OS0 = the number of shares of Common Stock outstanding at the close of business on the Business Day immediately preceding the Ex-Date for such dividend or distribution.

OS1 = the sum of the number of shares of Common Stock outstanding at the close of business on the Business Day immediately preceding the Ex-Date for such dividend or distribution plus the total number of shares of Common Stock constituting such dividend or distribution.

If any dividend or distribution described in this Section 11(a)(i) is declared but not so paid or made, the Reference Multiple shall be readjusted, effective as of the date and time the Board of Directors determines not to make such dividend or distribution, to the Reference Multiple that would be in effect if such dividend or distribution had not been declared.
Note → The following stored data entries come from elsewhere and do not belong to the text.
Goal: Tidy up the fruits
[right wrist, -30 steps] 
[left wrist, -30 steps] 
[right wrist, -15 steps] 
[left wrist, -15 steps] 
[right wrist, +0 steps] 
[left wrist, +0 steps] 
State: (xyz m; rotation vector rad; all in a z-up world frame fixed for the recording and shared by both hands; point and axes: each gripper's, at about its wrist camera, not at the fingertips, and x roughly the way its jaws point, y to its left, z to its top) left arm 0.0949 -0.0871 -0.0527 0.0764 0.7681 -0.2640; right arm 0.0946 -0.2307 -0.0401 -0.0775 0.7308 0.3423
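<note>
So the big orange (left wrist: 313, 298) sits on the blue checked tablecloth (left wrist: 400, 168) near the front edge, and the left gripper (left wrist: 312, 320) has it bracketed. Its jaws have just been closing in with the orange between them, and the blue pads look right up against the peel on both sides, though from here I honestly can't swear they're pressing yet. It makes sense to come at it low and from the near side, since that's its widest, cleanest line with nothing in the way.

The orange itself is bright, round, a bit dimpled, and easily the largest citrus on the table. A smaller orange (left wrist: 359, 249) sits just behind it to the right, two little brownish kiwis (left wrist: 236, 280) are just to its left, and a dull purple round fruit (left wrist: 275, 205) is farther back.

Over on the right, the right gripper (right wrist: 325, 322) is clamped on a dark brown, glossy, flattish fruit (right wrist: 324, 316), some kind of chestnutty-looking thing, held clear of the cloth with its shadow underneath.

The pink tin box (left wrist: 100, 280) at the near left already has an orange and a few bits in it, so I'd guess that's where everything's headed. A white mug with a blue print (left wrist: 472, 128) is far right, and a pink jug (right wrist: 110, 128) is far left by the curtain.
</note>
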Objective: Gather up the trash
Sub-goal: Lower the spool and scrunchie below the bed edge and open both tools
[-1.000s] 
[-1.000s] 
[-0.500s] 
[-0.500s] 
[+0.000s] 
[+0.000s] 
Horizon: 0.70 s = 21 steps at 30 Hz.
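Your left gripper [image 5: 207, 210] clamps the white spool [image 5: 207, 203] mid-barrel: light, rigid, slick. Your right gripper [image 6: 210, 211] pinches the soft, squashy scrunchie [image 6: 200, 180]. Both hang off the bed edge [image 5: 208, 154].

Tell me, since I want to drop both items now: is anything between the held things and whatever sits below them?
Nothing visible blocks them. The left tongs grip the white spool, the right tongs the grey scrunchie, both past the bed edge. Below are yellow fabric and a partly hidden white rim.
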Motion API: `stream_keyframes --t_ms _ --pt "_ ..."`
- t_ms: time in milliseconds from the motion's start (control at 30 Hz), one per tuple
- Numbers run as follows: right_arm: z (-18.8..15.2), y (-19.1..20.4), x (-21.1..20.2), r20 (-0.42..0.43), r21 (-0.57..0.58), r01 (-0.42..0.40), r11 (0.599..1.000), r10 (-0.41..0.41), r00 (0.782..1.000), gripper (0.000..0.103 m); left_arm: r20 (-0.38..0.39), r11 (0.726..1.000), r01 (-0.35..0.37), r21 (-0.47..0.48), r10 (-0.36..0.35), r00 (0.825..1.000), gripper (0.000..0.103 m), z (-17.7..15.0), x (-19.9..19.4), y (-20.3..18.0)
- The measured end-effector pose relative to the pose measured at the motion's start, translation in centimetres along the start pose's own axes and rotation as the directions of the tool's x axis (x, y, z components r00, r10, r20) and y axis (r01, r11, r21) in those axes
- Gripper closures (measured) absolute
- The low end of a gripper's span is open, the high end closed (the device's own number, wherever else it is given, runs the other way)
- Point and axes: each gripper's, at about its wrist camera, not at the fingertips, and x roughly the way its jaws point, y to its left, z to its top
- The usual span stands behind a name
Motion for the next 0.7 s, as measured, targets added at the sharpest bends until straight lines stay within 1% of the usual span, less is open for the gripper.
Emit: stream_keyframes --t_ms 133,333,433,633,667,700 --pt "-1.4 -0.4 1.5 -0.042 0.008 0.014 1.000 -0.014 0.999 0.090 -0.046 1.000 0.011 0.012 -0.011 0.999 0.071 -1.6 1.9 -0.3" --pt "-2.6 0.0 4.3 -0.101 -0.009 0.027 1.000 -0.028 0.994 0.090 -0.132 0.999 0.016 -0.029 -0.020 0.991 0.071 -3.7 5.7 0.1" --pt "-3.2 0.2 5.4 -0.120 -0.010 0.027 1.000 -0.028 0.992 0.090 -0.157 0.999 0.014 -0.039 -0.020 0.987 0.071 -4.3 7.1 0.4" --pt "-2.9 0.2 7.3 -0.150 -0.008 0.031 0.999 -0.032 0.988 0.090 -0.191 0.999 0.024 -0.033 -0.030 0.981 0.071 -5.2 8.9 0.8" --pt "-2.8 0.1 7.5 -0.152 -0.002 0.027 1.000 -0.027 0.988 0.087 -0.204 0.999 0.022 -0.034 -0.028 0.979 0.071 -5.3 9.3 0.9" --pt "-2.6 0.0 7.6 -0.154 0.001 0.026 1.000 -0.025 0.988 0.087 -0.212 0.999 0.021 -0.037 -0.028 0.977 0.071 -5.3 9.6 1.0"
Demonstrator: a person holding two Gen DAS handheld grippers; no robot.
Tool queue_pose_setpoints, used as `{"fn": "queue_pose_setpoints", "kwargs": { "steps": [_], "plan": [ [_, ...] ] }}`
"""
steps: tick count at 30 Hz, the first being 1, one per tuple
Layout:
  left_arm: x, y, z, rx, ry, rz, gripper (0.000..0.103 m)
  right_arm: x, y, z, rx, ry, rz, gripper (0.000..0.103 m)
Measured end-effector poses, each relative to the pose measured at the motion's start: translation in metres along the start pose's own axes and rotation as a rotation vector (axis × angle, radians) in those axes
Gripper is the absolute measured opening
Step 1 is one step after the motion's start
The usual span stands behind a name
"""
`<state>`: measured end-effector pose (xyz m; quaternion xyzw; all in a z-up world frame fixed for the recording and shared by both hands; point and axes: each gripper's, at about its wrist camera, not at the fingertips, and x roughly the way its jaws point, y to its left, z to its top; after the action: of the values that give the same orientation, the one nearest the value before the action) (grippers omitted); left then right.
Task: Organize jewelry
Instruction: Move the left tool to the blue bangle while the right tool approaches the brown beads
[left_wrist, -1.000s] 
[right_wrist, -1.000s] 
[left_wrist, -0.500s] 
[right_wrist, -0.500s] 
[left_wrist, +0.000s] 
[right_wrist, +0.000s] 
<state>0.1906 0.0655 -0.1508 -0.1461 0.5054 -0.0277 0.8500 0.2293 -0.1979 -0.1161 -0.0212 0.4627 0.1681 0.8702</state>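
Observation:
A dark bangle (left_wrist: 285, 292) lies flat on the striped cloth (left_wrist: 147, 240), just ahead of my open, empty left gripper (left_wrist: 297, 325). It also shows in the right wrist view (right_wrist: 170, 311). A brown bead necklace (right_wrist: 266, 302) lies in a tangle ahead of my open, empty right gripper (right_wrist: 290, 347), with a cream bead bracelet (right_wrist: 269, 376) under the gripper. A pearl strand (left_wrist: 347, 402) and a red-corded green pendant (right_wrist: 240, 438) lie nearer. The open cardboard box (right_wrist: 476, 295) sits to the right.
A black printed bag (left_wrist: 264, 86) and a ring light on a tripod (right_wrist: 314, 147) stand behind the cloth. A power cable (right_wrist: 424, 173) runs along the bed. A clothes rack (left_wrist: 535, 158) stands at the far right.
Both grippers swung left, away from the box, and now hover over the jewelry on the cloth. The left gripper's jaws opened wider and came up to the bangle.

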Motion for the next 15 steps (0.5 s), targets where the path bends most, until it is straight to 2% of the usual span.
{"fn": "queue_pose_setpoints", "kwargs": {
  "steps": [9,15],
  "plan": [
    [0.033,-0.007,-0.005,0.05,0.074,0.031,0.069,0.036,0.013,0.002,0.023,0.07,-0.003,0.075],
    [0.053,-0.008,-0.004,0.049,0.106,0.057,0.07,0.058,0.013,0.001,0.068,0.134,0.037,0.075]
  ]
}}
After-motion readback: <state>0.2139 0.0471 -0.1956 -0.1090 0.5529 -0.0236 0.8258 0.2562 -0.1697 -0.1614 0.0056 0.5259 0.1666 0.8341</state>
(ii)    Subdivisions, Splits and Combination of the Common Stock. If the Corporation subdivides, splits or combines the shares of Common Stock, then the Reference Multiple in effect immediately prior to the effective date of such share subdivision, split or combination shall be adjusted to the price determined by multiplying the Reference Multiple in effect immediately prior to the effective date of such share subdivision, split or combination by the following fraction:

    OS0    

OS1

Where,

OS0 = the number of shares of Common Stock outstanding immediately prior to the effective date of such share subdivision, split or combination.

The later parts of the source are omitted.